I may like a created work, I may appreciate the effort and skill that went into the creation of it, but that doesn't make it art. Art is universally accessible. Accessibility does not mean a universal message, but that everyone who experiences this work gets something out of the experience besides boredom.
boredwell
I won't even try to classify the unclassifiable. Art, even as a toy for a rich person's vanity, is a racket. A collusive one at that. The artists, the galleries, the promoters, the buyers: the art "scene" as it were. John Water's PECKER puts this phenomenom into succinct perspective. I think, too, of the scene in Schnabel's BASQUIAT wherein Tatum O'Neil asks the artist to paint something in colors to match her decor.
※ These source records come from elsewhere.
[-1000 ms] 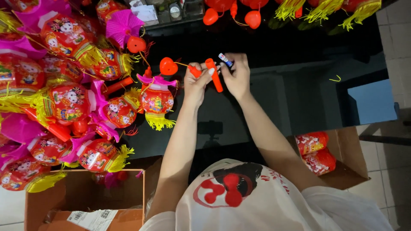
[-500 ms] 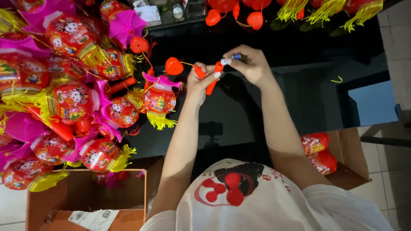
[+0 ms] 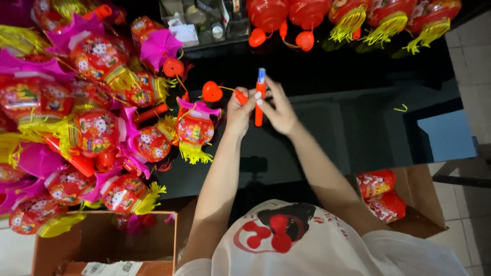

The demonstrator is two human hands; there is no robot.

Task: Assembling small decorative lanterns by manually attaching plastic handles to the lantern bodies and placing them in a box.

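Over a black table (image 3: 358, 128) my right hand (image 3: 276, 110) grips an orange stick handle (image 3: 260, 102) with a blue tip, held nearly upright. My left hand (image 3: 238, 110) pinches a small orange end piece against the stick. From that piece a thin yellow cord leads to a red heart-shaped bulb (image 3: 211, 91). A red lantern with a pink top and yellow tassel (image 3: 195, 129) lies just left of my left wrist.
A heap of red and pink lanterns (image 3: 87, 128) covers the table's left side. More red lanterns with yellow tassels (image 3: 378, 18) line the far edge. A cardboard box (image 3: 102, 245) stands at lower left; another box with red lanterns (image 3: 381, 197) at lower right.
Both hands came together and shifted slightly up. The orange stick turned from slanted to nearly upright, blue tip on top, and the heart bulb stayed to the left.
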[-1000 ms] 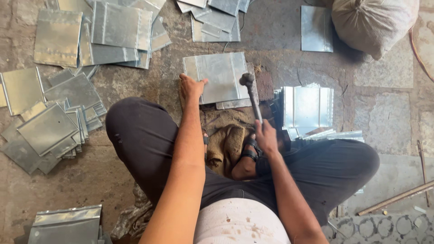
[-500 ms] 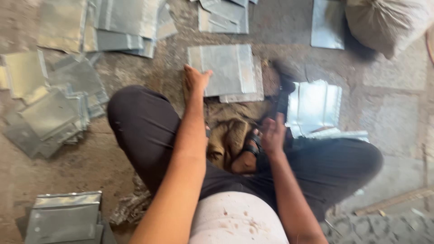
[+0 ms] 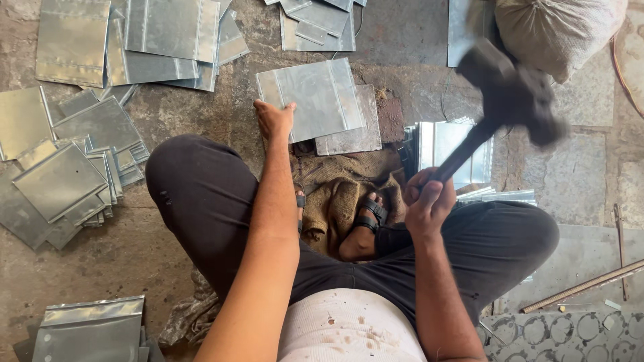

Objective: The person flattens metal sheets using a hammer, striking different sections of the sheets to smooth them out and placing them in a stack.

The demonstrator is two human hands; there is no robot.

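Note:
I sit cross-legged on a stone floor. My left hand (image 3: 274, 118) presses flat on the near left corner of a square metal sheet (image 3: 315, 97), which lies on another sheet (image 3: 355, 131). My right hand (image 3: 429, 201) grips the dark handle of a hammer (image 3: 513, 94). The hammer is raised up and to the right, its blurred head hanging over the floor near a white sack. A brown cloth (image 3: 335, 194) lies under my sandalled feet.
Piles of cut metal sheets lie at the left (image 3: 67, 167), the upper left (image 3: 147, 40), the top (image 3: 322, 23) and the lower left (image 3: 90, 328). Folded sheets (image 3: 446, 144) stand right of the work. A white sack (image 3: 557, 30) sits top right, and rods (image 3: 583, 288) lie at right.
The hammer head rested on the sheet a second ago; my right hand has swung it up and to the right. My left hand stays on the sheet.

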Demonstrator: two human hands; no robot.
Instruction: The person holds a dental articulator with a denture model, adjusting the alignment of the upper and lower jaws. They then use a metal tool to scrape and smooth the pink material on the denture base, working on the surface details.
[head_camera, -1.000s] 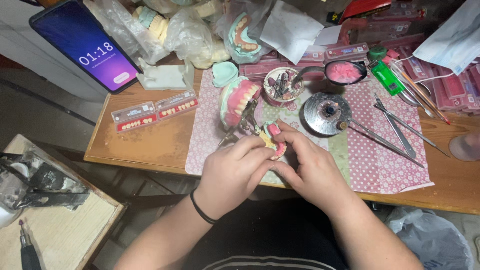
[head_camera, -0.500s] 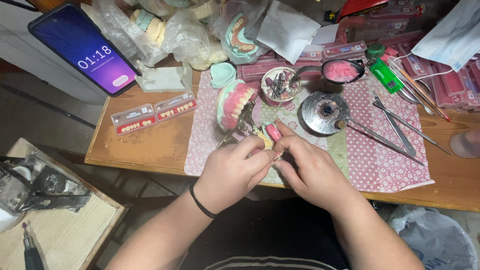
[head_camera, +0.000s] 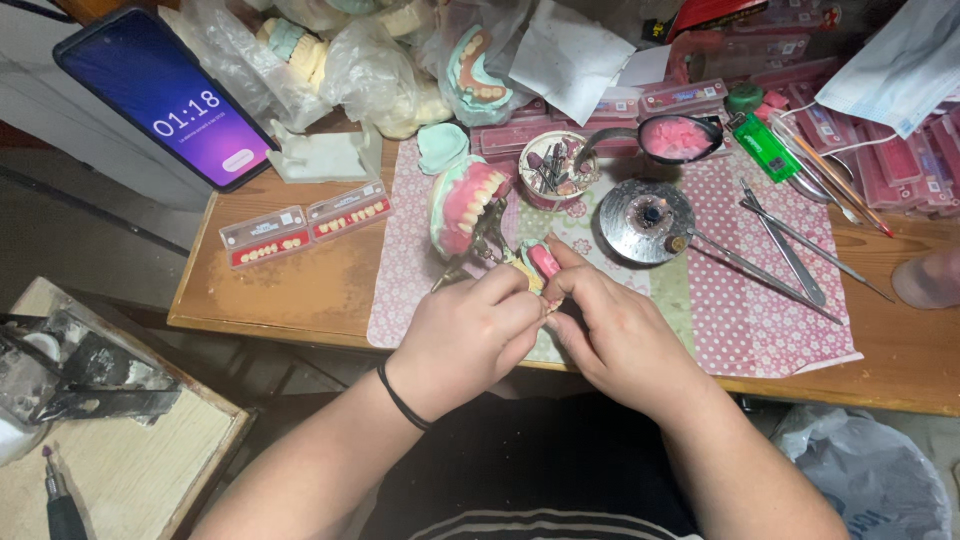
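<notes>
My left hand (head_camera: 468, 335) and my right hand (head_camera: 612, 335) meet over the front edge of a dotted pink cloth (head_camera: 760, 310), both closed around a small pink and cream denture piece (head_camera: 540, 265) held between the fingertips. Just beyond the hands stands a hinged dental model with pink gums and white teeth (head_camera: 462, 205), tilted on its metal frame. A black band circles my left wrist.
A round metal dish (head_camera: 645, 220), a cup of burs (head_camera: 553, 170), a pink wax bowl (head_camera: 678, 138) and long metal instruments (head_camera: 790, 250) lie on the cloth. Tooth cards (head_camera: 305, 222), a phone (head_camera: 165, 95) and bagged plaster casts (head_camera: 375, 70) sit left. A bin (head_camera: 870, 480) stands lower right.
Both hands stay together on the small denture piece, with only slight finger shifts. The view has drifted a little; nothing else moved.
</notes>
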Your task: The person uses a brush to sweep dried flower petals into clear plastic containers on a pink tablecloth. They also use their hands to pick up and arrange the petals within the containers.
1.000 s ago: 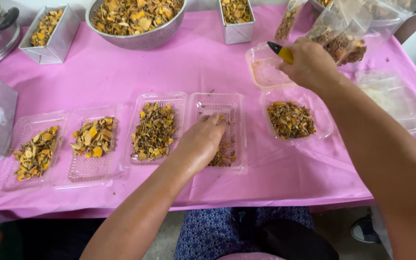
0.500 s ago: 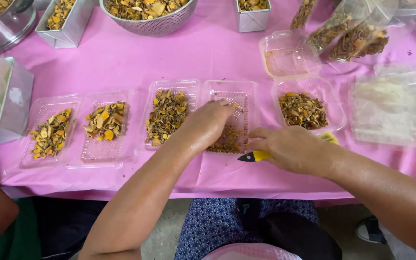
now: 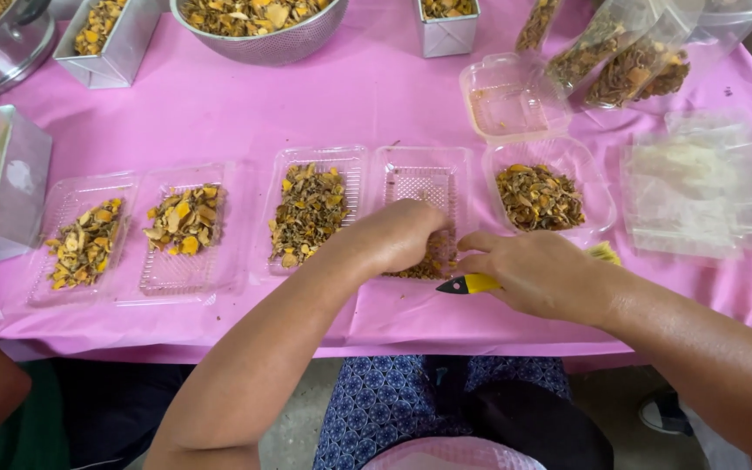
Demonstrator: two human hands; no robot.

Art as an expression of personal vision can be as vital or as vain or as vapid as any other medium. But it is basically produced as a commodity to be sold to the highest bidder. In that respect, it feeds the creators, fuels the gallery and satiates whatever it is the buyers "feel" when forking over the cash. This process has turned "art" into a profitable consumer choice. It also makes art into a bread and circus farce. Thus, in this the last quarter century and now in the muddled new one, it has become mundane, mercurial and competitvely caustic.